The exploratory deep learning-based approach presented in this study uncovers the need for additional inquiry in unraveling the intricacies of traumatic language. Indeed, our qualitative analysis of the patterns extracted using TDS scores raises some considerations. First, there's the aspect of the low AUC score associated with the model. Second, there's the lack of quantitative analysis of the extracted patterns. Nevertheless, they provide avenues for further exploration. Specifically, we posit that figures of speech wield significant influence, yet their extraction using quantitative methodologies is challenged by their reliance on external world knowledge. Moreover, in alignment with the suggestions and practices of prior research75,76, we believe that a multimodal model incorporating speech and video data has immense potential in yielding insights in spite of drawbacks associated with data privacy.

Our research represents a notable advance in developing efficient language markers for PTSD. These markers provide low-cost, easily anonymized solutions with the potential to transform crisis response prioritization and patient monitoring. Their use will enable rapid identification of high-priority cases, thereby improving crisis intervention. They may also facilitate a thorough assessment of treatment effectiveness by tracking language markers during treatment, supporting more personalized patient care pathways and enhancing the objectivity of clinical judgment.

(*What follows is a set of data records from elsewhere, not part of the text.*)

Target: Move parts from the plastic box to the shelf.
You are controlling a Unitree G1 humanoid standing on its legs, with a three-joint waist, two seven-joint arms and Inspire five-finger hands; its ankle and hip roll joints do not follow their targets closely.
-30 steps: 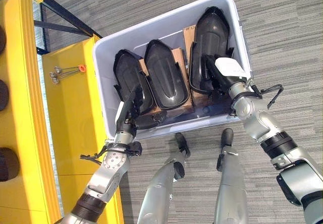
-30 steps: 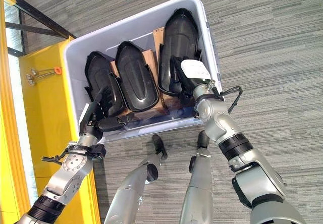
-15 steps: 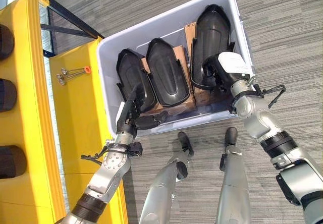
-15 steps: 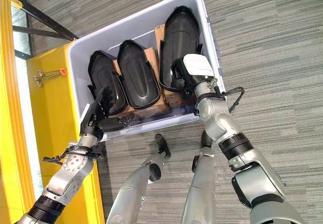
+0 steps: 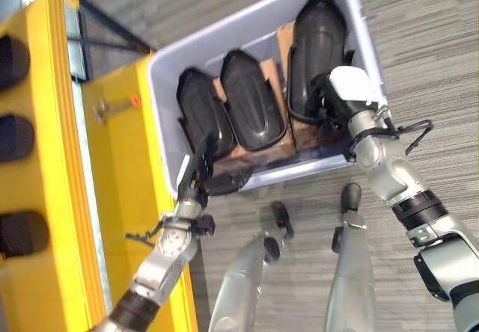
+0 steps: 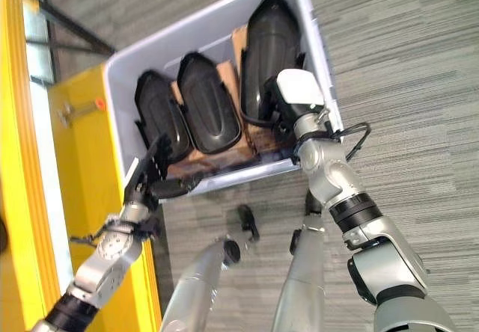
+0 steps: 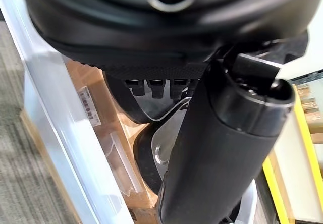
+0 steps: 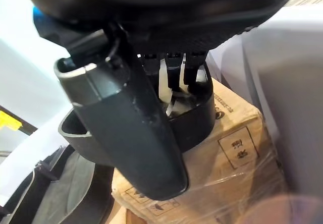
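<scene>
A pale plastic box (image 5: 299, 169) stands on the carpet and holds three black moulded parts on cardboard: a left part (image 5: 200, 119), a middle part (image 5: 253, 96) and a longer right part (image 5: 318, 48). My left hand (image 5: 193, 179) hovers at the box's near left corner, open, its fingers pointing at the left part and its thumb (image 7: 217, 148) held out over the near wall. My right hand (image 5: 333, 104) is inside the box at the right part's near end. Its fingers reach straight into that end, and its thumb (image 8: 131, 123) lies outside the rim (image 8: 197, 118).
A yellow shelf (image 5: 45, 160) stands left of the box, with dark round things (image 5: 15, 137) in its openings. A lower yellow surface (image 5: 123, 167) beside the box carries small metal hooks with an orange tag (image 5: 112, 106). Grey carpet lies right of the box.
The camera has shifted. My right hand has turned and pushed further onto the right part's near end. The left hand stays at the near left corner.
</scene>
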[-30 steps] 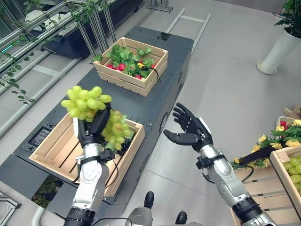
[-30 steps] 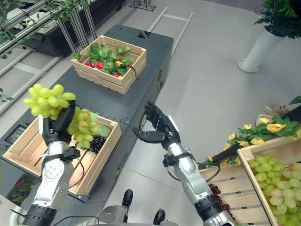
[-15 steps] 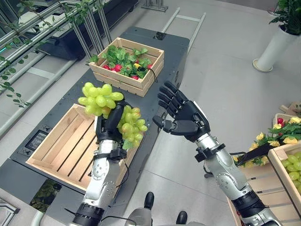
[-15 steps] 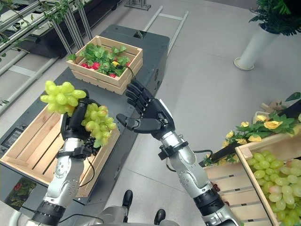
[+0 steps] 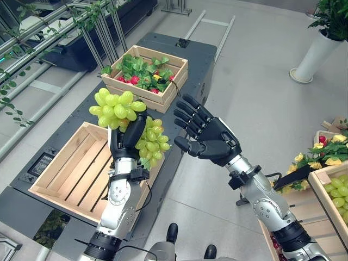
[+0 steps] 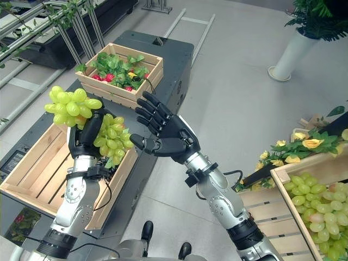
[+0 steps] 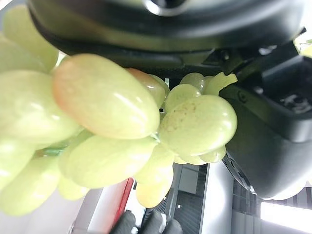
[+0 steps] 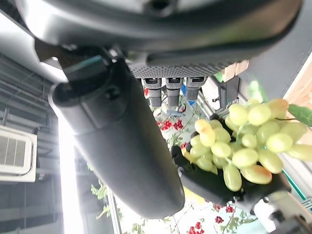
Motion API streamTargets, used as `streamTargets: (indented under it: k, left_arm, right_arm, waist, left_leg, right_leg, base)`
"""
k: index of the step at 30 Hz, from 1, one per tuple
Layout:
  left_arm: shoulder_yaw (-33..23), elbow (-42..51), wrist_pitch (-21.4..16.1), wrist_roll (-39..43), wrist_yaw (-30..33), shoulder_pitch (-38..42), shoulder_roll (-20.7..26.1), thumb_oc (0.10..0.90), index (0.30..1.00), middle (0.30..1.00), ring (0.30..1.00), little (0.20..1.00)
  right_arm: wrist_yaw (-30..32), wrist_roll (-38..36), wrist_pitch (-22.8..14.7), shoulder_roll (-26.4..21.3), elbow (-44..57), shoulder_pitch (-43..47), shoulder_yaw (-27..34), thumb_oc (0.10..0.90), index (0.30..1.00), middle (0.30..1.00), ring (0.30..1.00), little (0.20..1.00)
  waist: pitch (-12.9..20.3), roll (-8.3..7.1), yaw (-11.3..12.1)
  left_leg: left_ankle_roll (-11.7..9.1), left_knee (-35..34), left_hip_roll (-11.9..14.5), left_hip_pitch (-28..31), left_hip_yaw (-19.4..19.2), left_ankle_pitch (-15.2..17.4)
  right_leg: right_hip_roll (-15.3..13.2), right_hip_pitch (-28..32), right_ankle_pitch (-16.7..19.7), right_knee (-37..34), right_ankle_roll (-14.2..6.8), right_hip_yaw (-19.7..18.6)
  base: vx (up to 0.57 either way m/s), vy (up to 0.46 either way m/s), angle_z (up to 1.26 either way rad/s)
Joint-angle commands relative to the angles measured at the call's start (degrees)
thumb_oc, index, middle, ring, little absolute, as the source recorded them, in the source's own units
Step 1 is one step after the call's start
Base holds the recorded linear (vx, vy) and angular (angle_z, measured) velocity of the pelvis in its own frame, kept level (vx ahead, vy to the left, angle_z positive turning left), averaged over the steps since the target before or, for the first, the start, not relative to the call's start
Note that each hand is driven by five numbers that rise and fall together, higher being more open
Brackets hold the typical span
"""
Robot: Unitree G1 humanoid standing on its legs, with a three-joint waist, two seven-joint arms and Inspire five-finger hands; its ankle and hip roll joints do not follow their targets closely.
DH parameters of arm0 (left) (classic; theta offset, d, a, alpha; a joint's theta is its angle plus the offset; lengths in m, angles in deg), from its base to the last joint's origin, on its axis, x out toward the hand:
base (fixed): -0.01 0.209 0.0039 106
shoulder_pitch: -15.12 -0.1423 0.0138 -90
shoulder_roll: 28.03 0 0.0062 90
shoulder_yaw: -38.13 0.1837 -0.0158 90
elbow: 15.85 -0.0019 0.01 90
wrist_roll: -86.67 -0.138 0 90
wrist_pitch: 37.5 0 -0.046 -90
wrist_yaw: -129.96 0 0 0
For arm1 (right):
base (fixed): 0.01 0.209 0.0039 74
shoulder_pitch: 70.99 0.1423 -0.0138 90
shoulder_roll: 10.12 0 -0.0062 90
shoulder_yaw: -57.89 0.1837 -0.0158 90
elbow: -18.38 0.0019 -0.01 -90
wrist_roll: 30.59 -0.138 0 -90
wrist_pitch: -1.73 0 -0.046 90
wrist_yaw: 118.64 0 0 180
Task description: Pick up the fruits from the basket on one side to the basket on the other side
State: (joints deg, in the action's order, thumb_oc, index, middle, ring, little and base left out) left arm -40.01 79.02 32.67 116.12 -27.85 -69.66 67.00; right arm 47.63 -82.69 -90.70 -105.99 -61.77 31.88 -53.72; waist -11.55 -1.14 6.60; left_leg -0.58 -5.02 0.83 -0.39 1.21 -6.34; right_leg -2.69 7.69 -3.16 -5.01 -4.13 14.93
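My left hand (image 5: 128,140) is shut on a bunch of green grapes (image 5: 116,106) and holds it up in the air above the right edge of the near wooden crate (image 5: 70,174). Part of the bunch hangs down beside the hand (image 5: 151,142). In the left wrist view the grapes (image 7: 102,107) press close against the palm. My right hand (image 5: 209,137) is open with fingers spread, palm toward the grapes, a short gap from them. The right wrist view shows the grapes (image 8: 241,146) held in the left hand beyond my straight fingers (image 8: 168,91).
A far crate (image 5: 145,75) with leaves and red fruit sits on the dark cart (image 5: 201,57). At the right, another crate (image 6: 315,204) holds green grapes, with yellow flowers (image 6: 304,144) beside it. A white planter (image 5: 312,51) stands on the floor.
My left hand has lifted the grapes out of the near crate and carried them right. My right hand has risen and moved left, close to the bunch. The camera has shifted slightly.
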Motion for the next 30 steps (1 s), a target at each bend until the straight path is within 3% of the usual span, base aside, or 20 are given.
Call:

Methodologically, our study offers several contributions. First, we implemented a design that leverages the expertise of different professionals (psychiatrists and linguists) to produce scientific results. Second, by constructing highly discriminative and interpretable features using custom models based on expert knowledge, we demonstrated the potential of this approach for other pathologies, such as depression or psychosis.

Limitations

Despite the meticulous application of our scientific methodology, certain limitations in our study could not be entirely mitigated. Firstly, the size of our dataset remains relatively small, which may restrict the generalizability of our findings regarding the association between language and PTSD, although it is one of the largest corpora in the existing literature. Additionally, the recruitment process employed might have introduced some bias into our sample, as individuals who experienced more intense trauma are often less inclined to participate in psychological trauma studies. We believe that a specific scientific design should be built to study precisely this dimension of avoidance. Particularly, the avoidance patterns might not have been well captured by textual data and could be better captured with video and audio data. This can also explain why clinical experts had difficulty in assessing this symptom using only transcriptions. Moreover, the study design did not encompass precise control over comorbidities and did not measure the effect of treatment, which could potentially influence the observed language patterns such as depression or anxiety. Moreover, as it is a time-consuming task, the blind assessment was only carried out by one psychiatrist, which weakens the results. Lastly, the NLP methodology developed was focused on interpretation and transparency, and more recent methods such as Large Language Model or deeper neural model can improve classification performance (experiments are reported in the SI using Mistral-7B76 and other architectures, Supplementary Tables E3, E4, E5).

Perspective

Although our study represents a valuable advancement in the development of efficient language markers for PTSD, future studies could integrate multimodal data to emphasize the analysis of disfluencies and avoidance patterns. While our models show promise for diagnosing PTSD in survivors of terrorist attacks, further validation in diverse trauma populations is necessary to assess their broader applicability and to propose reliable clinical use. The first step would be to test the generalizability of our model to the rest of the Etude 1000 cohort (indirectly exposed individuals), and then to apply it to cohorts with different sources of PTSD (such as car accidents, war zones, or sexual violence). The next studies will also investigate how the linguistic markers can be used as predictive factors by exploring the second and third phases of the longitudinal Etude 1000, which took place in 2018 and 2021.